Ultimately the Boss engine was tested at full output for hundreds of hours, where it outperformed the specifications. Ford stated that the test was equivalent to running the Daytona 250 race flat-out more than 175 times—in a row.
The 2015 Shelby GT350 and R variants will represent the pinnacle of naturally aspirated performance from Ford. The Coyote-based 5.2L “VooDoo” engine in the Shelby is expected to produce over 520 hp and rev past 8,000 rpm. This is an immense level of power from a modern production engine of only 5.2L.
“The Shelby GT350R Mustang is a no-compromise car in the pursuit of maximum track capability,” says Raj Nair, Ford group vice president of global product development. “It is a thoroughbred street car making use of technology and ingenuity to deliver performance few enthusiasts have ever experienced.”
To achieve the displacement, Ford enlarged the bore size, and it also moved from a traditional crankshaft to a flat-plane crankshaft. Flat-plane cranks don’t require counterbalance weights, so they are lighter and allow the engine to rev faster than cross-plane cranks, which have larger counterweights to “balance” the rotating assembly.
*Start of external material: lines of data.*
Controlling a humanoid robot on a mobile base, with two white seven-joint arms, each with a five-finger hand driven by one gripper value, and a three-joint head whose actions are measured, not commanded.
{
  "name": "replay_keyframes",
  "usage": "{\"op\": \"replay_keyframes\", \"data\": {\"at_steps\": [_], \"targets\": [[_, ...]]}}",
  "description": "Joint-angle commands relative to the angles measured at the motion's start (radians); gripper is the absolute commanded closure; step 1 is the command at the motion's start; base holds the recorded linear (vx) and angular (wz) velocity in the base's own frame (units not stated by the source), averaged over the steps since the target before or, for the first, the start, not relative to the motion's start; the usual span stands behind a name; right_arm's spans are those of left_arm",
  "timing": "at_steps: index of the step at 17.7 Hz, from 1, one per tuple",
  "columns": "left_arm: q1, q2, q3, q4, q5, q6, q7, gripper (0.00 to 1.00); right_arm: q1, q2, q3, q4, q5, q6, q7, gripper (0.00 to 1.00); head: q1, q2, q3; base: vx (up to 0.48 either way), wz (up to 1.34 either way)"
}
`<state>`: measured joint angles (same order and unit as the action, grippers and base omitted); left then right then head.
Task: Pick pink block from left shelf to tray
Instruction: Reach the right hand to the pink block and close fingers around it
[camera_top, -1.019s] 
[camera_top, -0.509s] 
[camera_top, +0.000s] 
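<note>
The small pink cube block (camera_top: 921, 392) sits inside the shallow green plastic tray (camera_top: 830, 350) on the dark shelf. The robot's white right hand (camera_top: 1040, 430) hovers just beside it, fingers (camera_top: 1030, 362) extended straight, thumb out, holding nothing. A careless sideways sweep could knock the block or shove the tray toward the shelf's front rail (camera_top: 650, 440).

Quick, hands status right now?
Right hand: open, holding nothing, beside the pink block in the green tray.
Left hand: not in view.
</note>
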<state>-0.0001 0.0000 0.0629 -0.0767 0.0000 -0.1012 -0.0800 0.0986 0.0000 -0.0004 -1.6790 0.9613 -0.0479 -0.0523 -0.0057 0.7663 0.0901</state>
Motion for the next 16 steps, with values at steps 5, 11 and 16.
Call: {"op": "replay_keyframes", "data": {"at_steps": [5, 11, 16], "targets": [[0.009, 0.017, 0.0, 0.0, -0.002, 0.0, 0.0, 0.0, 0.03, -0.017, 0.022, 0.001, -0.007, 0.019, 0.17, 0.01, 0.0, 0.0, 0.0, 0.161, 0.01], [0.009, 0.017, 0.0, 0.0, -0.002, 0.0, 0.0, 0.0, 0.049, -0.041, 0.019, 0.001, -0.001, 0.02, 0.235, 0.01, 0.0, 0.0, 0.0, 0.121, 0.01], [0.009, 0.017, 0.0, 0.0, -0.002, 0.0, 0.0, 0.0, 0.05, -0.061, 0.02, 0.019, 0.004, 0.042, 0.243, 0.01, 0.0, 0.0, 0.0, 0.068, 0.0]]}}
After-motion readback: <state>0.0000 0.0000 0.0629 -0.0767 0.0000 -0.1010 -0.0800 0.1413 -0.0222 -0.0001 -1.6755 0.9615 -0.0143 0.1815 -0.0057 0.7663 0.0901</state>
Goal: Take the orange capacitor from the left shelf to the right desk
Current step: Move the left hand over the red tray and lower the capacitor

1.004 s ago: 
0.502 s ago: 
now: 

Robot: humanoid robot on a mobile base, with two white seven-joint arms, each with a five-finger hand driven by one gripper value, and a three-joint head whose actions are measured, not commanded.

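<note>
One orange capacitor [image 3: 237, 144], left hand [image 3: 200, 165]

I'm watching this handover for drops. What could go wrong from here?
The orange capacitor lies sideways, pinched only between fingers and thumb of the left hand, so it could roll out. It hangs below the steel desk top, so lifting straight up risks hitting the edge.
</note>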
Traditional V-8s have the connecting rods attached to the crankshaft at 90-degree intervals; the flat-plane design spaces all crank pins evenly at 180-degree intervals. You can also expect very light pistons, and we hear compression is up there, as high as 12.5:1.
All-new heads get enlarged ports, bigger valves, and higher-lift cams. A new intake is used with taller ports, a larger plenum, and a 90mm throttle-body. As you can imagine, the headers have also been redesigned to work with the additional flow and the new firing order. We anticipate this engine will have big fan appeal, and we expect enthusiasts will look for ways to use the VooDoo heads and intake on standard Coyote engines.
Mustang enthusiasts will be expecting a lot of performance from the Shelby GT350, as it replaces the popular GT500. Ford indeed is making a bold move moving from a supercharger beast to a high-revving all-motor package, especially when the competition is really stepping up. One thing is certain: Ford’s got its finger on the pulse, and the Shelby GT350 is the next step in the Mustangs evolution.